ユリア・エメリャノワはアレクセイ・ナワリヌイの元ボランティアとして活動していた。彼女がカザフスタンからロシアへの送還を告げられたのは、2001年に起きたとされるタクシー運転手の携帯電話窃盗容疑—価値197ドル—によるものだった。しかし、この事件の告発が行われたのは、彼女がロシアを離れた2022年7月の後だった。
些細な罪名に隠された大きな意図
エメリャノワは昨年8月31日、ジョージアからベトナムへの移動中にアルマトイで拘束された。彼女は9月11日に亡命申請者の地位を与えられ、申請は審査中だった。それにも関わらず、カザフスタンの検察庁は1月末に送還決定を下した。

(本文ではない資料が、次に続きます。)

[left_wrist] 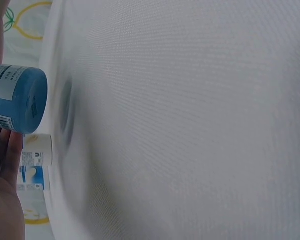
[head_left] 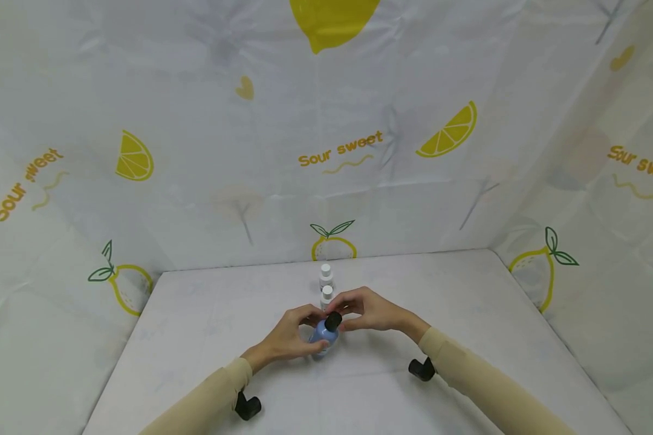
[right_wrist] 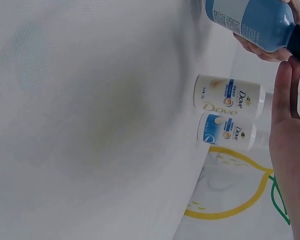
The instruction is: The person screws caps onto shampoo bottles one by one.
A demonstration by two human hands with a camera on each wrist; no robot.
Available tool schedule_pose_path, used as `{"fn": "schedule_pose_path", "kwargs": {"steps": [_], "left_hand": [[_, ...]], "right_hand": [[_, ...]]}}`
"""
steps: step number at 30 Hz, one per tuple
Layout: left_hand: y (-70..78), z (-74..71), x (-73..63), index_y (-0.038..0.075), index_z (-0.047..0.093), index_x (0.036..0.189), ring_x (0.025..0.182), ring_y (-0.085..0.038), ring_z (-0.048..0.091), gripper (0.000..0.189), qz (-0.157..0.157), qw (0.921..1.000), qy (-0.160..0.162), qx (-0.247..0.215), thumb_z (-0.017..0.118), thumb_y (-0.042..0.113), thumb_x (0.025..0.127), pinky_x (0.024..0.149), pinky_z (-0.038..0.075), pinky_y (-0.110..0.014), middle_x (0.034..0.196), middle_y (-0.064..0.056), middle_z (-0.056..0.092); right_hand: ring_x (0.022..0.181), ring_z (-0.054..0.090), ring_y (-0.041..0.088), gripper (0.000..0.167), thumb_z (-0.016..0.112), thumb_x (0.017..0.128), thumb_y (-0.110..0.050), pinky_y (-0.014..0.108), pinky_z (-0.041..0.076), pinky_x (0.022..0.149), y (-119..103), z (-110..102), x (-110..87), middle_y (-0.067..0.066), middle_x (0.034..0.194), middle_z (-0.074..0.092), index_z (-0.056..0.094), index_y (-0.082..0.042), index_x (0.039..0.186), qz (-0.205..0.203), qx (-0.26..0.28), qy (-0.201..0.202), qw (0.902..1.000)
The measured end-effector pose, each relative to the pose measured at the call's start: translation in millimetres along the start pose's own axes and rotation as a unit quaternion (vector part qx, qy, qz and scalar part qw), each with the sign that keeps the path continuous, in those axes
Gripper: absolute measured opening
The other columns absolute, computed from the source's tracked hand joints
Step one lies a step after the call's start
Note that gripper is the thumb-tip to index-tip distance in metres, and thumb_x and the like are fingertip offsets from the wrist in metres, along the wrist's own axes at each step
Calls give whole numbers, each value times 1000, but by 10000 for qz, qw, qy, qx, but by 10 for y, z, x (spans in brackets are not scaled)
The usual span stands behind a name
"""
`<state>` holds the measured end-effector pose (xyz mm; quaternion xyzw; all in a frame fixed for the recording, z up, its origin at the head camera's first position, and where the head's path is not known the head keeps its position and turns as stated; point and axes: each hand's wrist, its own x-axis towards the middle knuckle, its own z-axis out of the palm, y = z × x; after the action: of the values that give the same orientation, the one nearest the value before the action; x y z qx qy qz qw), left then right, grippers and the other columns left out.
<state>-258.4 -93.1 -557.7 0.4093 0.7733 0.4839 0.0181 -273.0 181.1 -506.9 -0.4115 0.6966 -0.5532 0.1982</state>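
Note:
A blue bottle [head_left: 322, 336] with a black cap [head_left: 334, 321] is tilted toward the right, its base raised above the cloth in the left wrist view. My left hand [head_left: 291, 335] grips the bottle body between thumb and fingers. Around the cap, the right hand [head_left: 372, 311] pinches with its thumb on the near side and fingertips on the far side. In the right wrist view, those fingers [right_wrist: 285, 90] reach up to the cap. White printing covers part of the blue bottle [left_wrist: 15, 97], whose bottom faces the left wrist camera.
Behind the hands stand two small white bottles, the nearer one [head_left: 327, 296] in front of the farther one [head_left: 325, 276]. Both carry Dove labels in the right wrist view. A white cloth [head_left: 207, 320] covers the table, and a lemon-print curtain [head_left: 196, 199] hangs behind it.

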Motion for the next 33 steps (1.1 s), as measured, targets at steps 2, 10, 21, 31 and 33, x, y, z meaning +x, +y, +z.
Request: {"fn": "schedule_pose_path", "kwargs": {"steps": [2,10,21,31,33], "left_hand": [[6,-1,1,4,70,127,104,-6,72,45,-25,10000,-6,-10,88,14,86,95,66,-28,120,-10,77],[8,-4,16,3,69,124,104,-7,72,44,-40,10000,55,13,88,13,85,95,66,-28,118,-11,76],[13,6,28,3,69,124,104,-7,72,44,-24,10000,29,3,88,13,86,95,66,-28,119,-12,76],[47,9,9,6,70,123,103,-6,71,41,-165,9999,-5,18,88,15,87,95,66,-28,116,-9,76],[51,14,8,7,70,122,103,-5,71,41,-182,9998,-9,-2,88,16,87,95,66,-28,116,-9,76]], "right_hand": [[124,72,12,39,78,96,2,33,58,115,3,-2,4,30,134,70,69,4,134,31,-8,9,10000],[114,74,11,36,80,95,-1,32,60,111,9,0,20,28,129,73,71,2,130,146,-179,165,9996],[104,73,9,33,83,92,-5,28,62,104,-41,27,12,22,121,75,73,-2,124,314,-386,445,9978],[97,70,8,28,86,91,-7,26,62,98,-15,94,14,15,112,74,73,-4,116,406,-459,703,9956],[95,70,7,27,87,91,-7,26,62,97,-20,103,10,14,110,74,73,-5,114,421,-492,739,9952]]}}
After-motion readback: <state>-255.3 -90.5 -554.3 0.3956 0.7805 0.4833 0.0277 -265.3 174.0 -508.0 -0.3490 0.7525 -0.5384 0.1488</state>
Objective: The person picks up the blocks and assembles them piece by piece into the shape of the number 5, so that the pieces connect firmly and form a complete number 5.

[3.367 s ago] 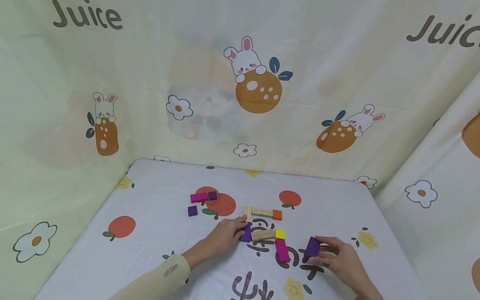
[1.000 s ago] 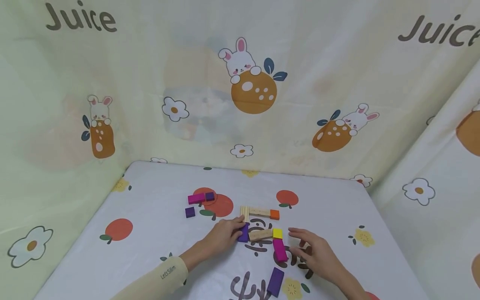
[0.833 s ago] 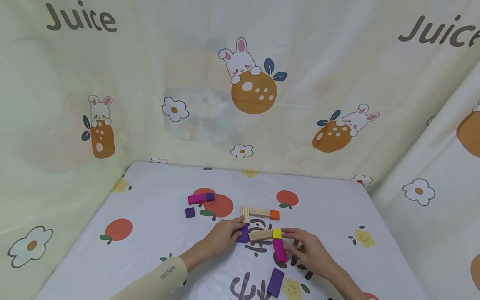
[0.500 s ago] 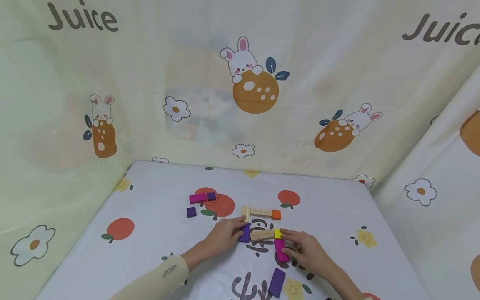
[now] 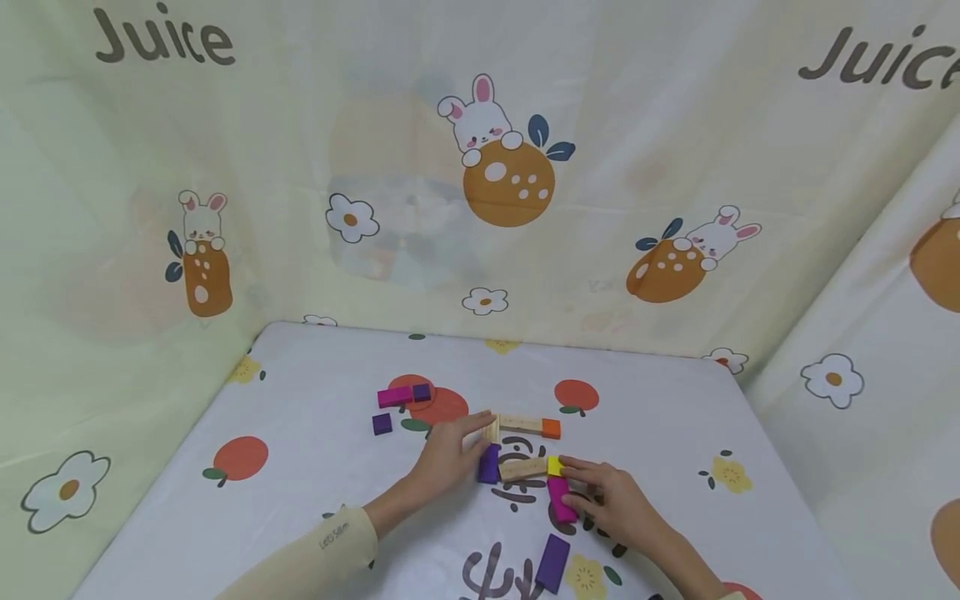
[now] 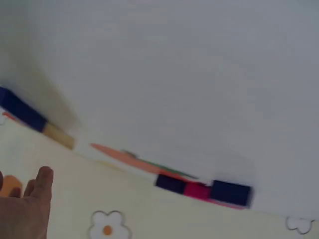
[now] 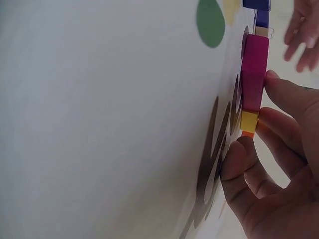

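Toy blocks lie on the table in a bent row. A plain wooden block [image 5: 491, 432] and a purple block [image 5: 488, 464] form its left side. My left hand [image 5: 447, 450] is beside these two, its index finger stretched over the plain one; the right wrist view shows this hand holding nothing. From the purple block a second wooden block [image 5: 523, 470] runs right to a yellow cube [image 5: 554, 466], with a magenta block [image 5: 561, 500] below. My right hand [image 5: 617, 500] touches the yellow cube with a fingertip and the magenta block [image 7: 254, 72] with the thumb.
At the back of the row, another wooden block [image 5: 521, 425] meets an orange cube [image 5: 551, 428]. A separate purple block [image 5: 552, 564] lies toward the front. Farther left are a magenta block [image 5: 395, 397], a dark purple cube [image 5: 422, 392] and another purple cube [image 5: 382, 423].
My right hand set the separate purple block down near the front, then moved to the yellow cube and magenta block. My left hand shifted slightly up and back, its fingers off the purple block.
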`<action>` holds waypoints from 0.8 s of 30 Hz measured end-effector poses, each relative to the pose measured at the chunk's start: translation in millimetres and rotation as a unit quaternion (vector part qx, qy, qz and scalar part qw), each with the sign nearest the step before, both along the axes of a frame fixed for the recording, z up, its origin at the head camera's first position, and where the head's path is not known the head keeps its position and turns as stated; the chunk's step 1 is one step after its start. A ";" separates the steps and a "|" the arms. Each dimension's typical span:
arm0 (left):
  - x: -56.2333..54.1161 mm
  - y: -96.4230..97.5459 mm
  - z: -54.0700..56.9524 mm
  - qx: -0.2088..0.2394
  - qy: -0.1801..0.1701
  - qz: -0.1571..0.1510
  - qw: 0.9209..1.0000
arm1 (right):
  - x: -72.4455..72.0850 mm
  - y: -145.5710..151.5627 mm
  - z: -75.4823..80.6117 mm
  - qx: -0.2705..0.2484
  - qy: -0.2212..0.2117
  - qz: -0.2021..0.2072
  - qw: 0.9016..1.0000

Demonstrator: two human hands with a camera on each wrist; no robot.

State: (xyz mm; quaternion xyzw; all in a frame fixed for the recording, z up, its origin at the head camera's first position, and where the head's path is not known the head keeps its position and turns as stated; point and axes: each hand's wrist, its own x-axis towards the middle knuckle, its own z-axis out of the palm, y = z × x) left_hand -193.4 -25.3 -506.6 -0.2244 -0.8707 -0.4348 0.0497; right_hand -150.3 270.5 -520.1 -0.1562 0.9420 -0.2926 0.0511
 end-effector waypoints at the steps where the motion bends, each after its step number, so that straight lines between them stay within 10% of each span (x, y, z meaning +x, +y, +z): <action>1: 4.8 2.8 2.7 0.014 -0.005 -0.001 1.000 | -0.1 0.2 -0.6 0.001 -0.001 -0.001 1.000; 5: 30.1 17.0 11.4 0.078 -0.076 -0.023 0.994 | -0.3 0.4 -1.4 0.000 -0.005 -0.003 1.000; 12: 72.3 38.2 7.7 0.128 -0.244 -0.035 0.961 | -0.9 0.3 -2.9 -0.005 0.000 -0.002 1.000; 19: 94.8 54.0 3.0 0.085 -0.318 -0.042 0.943 | -0.5 -1.0 -1.7 0.000 -0.007 -0.009 1.000; 24: 103.0 68.7 -2.2 0.031 -0.321 -0.015 0.946 | -1.6 -1.1 -2.4 0.006 -0.001 -0.014 1.000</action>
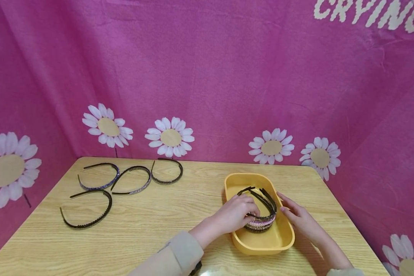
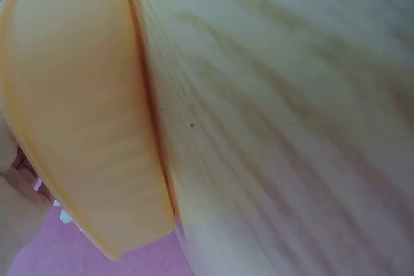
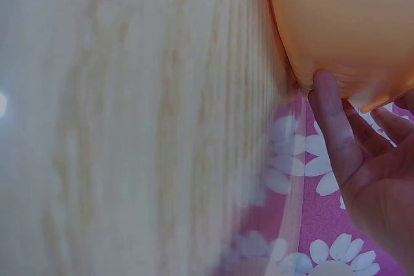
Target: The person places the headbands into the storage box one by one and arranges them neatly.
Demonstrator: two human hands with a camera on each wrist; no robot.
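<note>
A yellow plastic bin (image 1: pixel 262 251) holds several headbands (image 1: pixel 260 223), black ones and some with pink and gold sparkle, nested together. My left hand (image 1: pixel 240 211) reaches over the bin's left side, its curled fingers gripping at a headband in the bunch; the fingertips are partly hidden. Outside the right wall is my right hand (image 1: pixel 301 219), with fairly straight fingers touching the rim and side. In the right wrist view these fingers (image 3: pixel 336 121) lie against the bin's outer wall (image 3: pixel 352 24). The left wrist view shows mostly the bin's near outer wall (image 2: pixel 77 108).
On the left of the wooden table (image 1: pixel 158 230) lie a blue headband (image 1: pixel 116 175), one with silvery glitter (image 1: pixel 143 187), a black one at the back (image 1: pixel 167 182) and a black toothed one in front (image 1: pixel 86 226). A pink curtain (image 1: pixel 210 76) with daisies hangs behind.
</note>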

彼女だけではない。今年に入ってすでに3人目の送還対象者となる可能性がある。クリミア出身のオレクサンドル・カチュルキンは1月末に「歩行者信号無視」や「屋内での水タバコ喫煙」といった軽微な行政違反でカザフスタンから追放され、ロシア到着後すぐに国家反逆罪で拘束された。
チェチェンの活動家マンスル・モブラエフ、元兵士セミョン・バジューコフも同様の運命をたどった。特にバジューコフのケースは、2022年に当時の内務大臣が「動員を逃れるロシア人は送還しない」と明言していたにも関わらず実行された。
カザフスタンの微妙な立場
カザフスタンは伝統的にロシアと密接な関係を維持してきた。集団安全保障条約機構(CSTO)のメンバーであり、経済的にも深く結びついている。しかし、ウクライナ戦争開始以降、同国は慎重なバランス外交を展開してきた。
2022年には軍事動員を逃れるロシア人の受け入れを表明し、実際に数十万人が流入した。しかし、最近の一連の送還決定は、この政策に変化が生じていることを示唆している。
国際法上、亡命申請が審査中の間は送還を行わないのが原則だ。しかし、エメリャノワやモブラエフのケースでは、この原則が守られていない。彼らの弁護士は決定の違法性を主張しているが、カザフスタン最高裁での逆転は困難とみられている。
アジアから見た中央アジアの現実
日本を含む民主主義国家にとって、この問題は単なる中央アジアの内政問題ではない。権威主義国家が国境を越えて反体制派を追跡し、近隣国の協力を得て本国に連れ戻す—このパターンは他の地域でも見られる現象だ。
アスタナ空港のトランジットゾーンに取り残されたチェチェン人脱走兵ゼリムハン・ムルタゾフのケースは特に象徴的だ。カザフスタン当局は「国家安全保障上の懸念」を理由に入国を拒否し、結果的に亡命申請の機会すら与えなかった。